TB: When you began CLE Cigars, what was your goal? Has that goal changed?
CE: The goals have changed dramatically. Our intention was to only make and sell 600,000 cigars per year. However, when Asylum 13 was launched, the response was overwhelming and we had to change the model. We were also open to allowing very creative people to generate their ideas. We soon learned that cigar smokers did not respond to this well. We have since trimmed our portfolio and with the addition of Puros Indios and Cuba Aliados, our focus is to also reinvigorate brands that were very popular at one point.
TB: Despite FDA involvement and generally increased “nanny state” tendencies, do you feel like you can now do things in the cigar Industry that you couldn’t back when you were running Camacho?

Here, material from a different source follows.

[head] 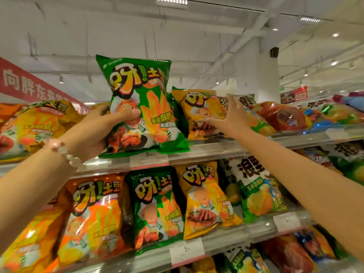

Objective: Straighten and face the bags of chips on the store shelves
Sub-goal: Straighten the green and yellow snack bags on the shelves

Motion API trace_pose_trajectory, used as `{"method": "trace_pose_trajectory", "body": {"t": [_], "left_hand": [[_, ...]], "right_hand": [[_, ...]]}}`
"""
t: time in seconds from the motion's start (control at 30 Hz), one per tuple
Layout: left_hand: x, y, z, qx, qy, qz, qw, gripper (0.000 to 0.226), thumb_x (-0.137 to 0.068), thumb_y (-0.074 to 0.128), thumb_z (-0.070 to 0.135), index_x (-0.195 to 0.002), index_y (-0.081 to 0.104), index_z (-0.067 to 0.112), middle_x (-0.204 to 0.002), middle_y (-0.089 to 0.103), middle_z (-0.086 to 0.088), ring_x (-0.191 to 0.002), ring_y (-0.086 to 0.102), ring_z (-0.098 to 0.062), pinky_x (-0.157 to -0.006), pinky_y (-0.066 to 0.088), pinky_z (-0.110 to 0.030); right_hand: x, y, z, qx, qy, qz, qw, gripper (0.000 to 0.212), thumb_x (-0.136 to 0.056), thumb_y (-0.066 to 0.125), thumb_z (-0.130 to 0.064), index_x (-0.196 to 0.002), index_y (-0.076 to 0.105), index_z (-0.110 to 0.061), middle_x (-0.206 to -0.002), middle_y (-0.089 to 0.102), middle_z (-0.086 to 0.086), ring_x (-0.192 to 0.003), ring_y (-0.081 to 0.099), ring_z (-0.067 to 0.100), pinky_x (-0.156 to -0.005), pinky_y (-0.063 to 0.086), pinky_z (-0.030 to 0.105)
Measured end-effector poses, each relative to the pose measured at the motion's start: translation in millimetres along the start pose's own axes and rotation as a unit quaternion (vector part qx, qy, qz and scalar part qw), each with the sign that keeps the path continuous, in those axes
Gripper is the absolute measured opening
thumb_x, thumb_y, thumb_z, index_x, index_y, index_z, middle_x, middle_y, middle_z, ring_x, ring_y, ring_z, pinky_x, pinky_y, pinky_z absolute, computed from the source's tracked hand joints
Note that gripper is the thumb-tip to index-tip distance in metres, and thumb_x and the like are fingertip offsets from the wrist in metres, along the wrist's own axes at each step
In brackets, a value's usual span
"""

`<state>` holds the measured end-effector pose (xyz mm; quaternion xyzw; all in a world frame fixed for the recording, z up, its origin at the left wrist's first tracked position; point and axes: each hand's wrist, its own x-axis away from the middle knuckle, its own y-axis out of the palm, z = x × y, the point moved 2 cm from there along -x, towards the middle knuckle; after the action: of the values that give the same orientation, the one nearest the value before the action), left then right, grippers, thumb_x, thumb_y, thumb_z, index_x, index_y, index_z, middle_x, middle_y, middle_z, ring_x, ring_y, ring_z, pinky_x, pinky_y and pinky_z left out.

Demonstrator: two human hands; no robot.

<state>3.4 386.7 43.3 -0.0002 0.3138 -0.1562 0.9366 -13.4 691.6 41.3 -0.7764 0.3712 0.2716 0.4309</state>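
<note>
The left hand point(94, 131) has its grip closed on a glossy green foil bag of potato sticks point(141, 107), held upright at the top shelf's clear front rail point(216, 152). The right hand point(230, 119), fingers spread, presses the neighbouring yellow foil bag point(199, 113). The middle shelf looks faced; slumped top-shelf bags on either side probably remain.

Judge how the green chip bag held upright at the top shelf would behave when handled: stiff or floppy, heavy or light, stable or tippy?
The green chip bag looks puffed, so probably light for its size. The left hand dents it where the thumb presses, suggesting soft, crushable film. Its glossy surface may be slippery. It stands tall on a narrow base, so it could tip once released.
</note>
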Motion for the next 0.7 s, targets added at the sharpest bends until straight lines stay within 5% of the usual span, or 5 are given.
{"method": "trace_pose_trajectory", "body": {"t": [0.1,0.27,0.4,0.53,0.7], "left_hand": [[0.5,2.6,1.1,-0.001,0.006,0.014,1.0,0.116,-0.017,0.094,0.047,-0.123,0.057,0.017,-0.104,0.074,-0.004,-0.09,0.072,-0.021,-0.061,0.057,-0.026],[7.4,0.1,-0.2,-0.015,0.0,0.035,0.999,0.093,-0.042,0.09,0.038,-0.126,0.057,0.017,-0.107,0.073,-0.003,-0.096,0.07,-0.021,-0.062,0.057,-0.025],[17.2,-5.3,-0.3,-0.041,0.01,0.057,0.997,0.107,-0.024,0.093,0.05,-0.121,0.059,0.022,-0.107,0.073,-0.001,-0.097,0.07,-0.019,-0.071,0.058,-0.029],[18.8,-12.9,-3.3,-0.027,-0.007,0.08,0.996,0.076,-0.055,0.087,0.036,-0.124,0.058,0.019,-0.11,0.072,-0.003,-0.102,0.068,-0.022,-0.082,0.054,-0.035],[23.4,-24.4,-2.8,-0.057,-0.011,0.087,0.995,0.1,-0.036,0.093,0.048,-0.125,0.057,0.02,-0.111,0.072,0.0,-0.1,0.069,-0.019,-0.078,0.054,-0.032]], "right_hand": [[-7.9,-0.1,13.5,-0.116,0.044,-0.103,0.987,0.116,-0.069,0.074,-0.057,-0.152,0.002,-0.021,-0.159,0.009,0.01,-0.145,0.016,0.029,-0.114,0.022,0.047],[-13.5,2.4,17.5,-0.19,0.039,-0.172,0.966,0.107,-0.073,0.075,-0.049,-0.151,0.008,-0.021,-0.156,0.023,0.006,-0.139,0.029,0.027,-0.108,0.03,0.039],[-15.0,5.7,20.0,-0.237,0.032,-0.147,0.96,0.099,-0.071,0.079,-0.043,-0.148,0.021,-0.019,-0.147,0.038,0.006,-0.129,0.041,0.025,-0.093,0.034,0.03],[-13.9,10.7,19.7,-0.304,0.041,-0.108,0.945,0.099,-0.063,0.084,-0.04,-0.144,0.03,-0.019,-0.137,0.048,0.004,-0.115,0.047,0.019,-0.092,0.04,0.03],[-9.4,0.8,5.0,-0.357,0.026,-0.043,0.933,0.092,-0.066,0.083,-0.038,-0.141,0.034,-0.018,-0.129,0.05,0.0,-0.111,0.049,0.014,-0.094,0.042,0.03]]}}
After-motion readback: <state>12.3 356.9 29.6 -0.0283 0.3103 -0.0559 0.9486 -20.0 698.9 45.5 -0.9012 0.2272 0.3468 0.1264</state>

CE: The point of view that I am much more mature and have a much better understating of branding and more patience when it comes to quality, yes. However, the SCHIP and now the FDA have eliminated what I found to be the fun part of this business and have stolen any chance at innovation. It is very frustrating and has me very angry.

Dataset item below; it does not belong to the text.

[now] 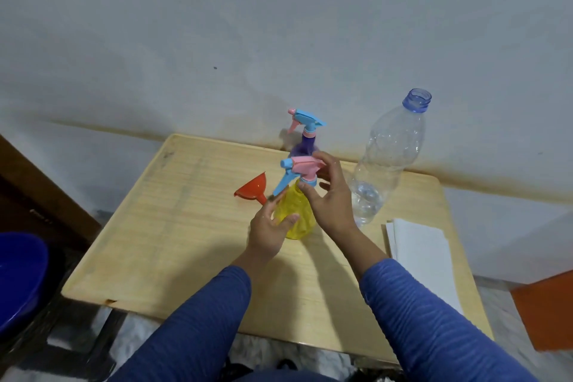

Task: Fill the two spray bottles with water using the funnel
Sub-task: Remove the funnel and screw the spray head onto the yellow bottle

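Yellow translucent plastic spray bottle stands mid-desk; my left hand steadies its body, right hand fingers grasping its collar. I judge a hard twist could topple it onto the orange funnel.

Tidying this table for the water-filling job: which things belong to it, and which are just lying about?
Belong: yellow spray bottle, purple spray bottle, orange funnel, clear water bottle.
Lying about: white paper, blue basin.

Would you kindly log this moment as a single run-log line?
left hand: steadies yellow spray bottle | right hand: on its pink spray head | funnel: lying on table | purple spray bottle: capped
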### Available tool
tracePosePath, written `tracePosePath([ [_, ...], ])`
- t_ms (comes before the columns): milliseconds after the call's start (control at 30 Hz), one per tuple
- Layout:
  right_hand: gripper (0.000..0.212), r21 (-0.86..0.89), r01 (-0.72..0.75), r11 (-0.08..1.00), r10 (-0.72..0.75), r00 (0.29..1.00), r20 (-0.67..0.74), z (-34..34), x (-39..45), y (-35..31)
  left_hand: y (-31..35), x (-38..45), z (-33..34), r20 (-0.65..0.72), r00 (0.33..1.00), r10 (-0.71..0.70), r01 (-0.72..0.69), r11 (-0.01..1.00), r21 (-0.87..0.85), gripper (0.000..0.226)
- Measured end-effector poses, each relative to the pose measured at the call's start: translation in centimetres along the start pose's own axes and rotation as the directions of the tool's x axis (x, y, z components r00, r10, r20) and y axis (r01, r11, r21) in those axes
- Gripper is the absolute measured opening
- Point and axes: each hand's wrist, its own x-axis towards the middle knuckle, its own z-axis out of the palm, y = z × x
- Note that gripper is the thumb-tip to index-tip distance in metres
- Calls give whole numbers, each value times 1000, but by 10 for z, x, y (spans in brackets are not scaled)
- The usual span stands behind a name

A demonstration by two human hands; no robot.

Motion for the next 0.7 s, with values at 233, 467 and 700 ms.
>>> tracePosePath([
  [233,71,-105,40,994,-29,995,100,4,6,10,3,-3,0,3,999,39,-39,999,20,58],
  [467,60,-113,60,992,-23,953,302,-8,11,9,4,-2,1,-2,1000,29,-29,997,74,57],
  [700,59,-44,88,995,-74,964,255,-10,11,16,8,-3,1,-24,1000,1,1,997,79,58],
])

TB: You’ve worked closely with many industry personalities over the years: Litto Gomez, Robert Caldwell, Tom Lazuka, and Matt Booth to name a few. Is there anyone you haven’t worked with yet, that you’d like to eventually?
CE: Yes, one of my mentors, Carlos Fuente. I would have loved to have had the chance. I admire the way he works and I have used his example in this new company. As a matter of fact, just like we modeled Camacho after Villazon, we have modeled CLE after Fuente. Quality and the preservation of the brands are the very back bone of our model.
TB: You are known for strong blends, and I know you used to enjoy the old Camacho Diplomas very much. Do you find your tastes changing?
CE: Absolutely! I am now more focused on medium-bodied cigars with richer flavor profiles. Tastes do change as we evolve and mature.
TB: What is your current favorite cigar?
CE: The regular EIROA 5.0”x50 or 4.0”x48 box pressed. I really enjoy the EIROA First 20, but I have to be completely relaxed without any distractions to truly enjoy them. It’s a romantic thing for me.
TB: When I came down and stayed at Camp Camacho almost 10 years ago, you gave me some great advice. You said to always let a cigar dry a bit before smoking, something about how it intensifies the flavor. I truly believe that is a key to true cigar enjoyment.
CE: I am glad you remembered, moisture affects the flavor of cigars greatly. It is your enemy. I can also recommend you cut the cigars at an upward angle so the smoke hits your palate and not your tongue. If you have learned to blow the smoke out your nose, then the experience is as if you had never smoked a cigar ever before.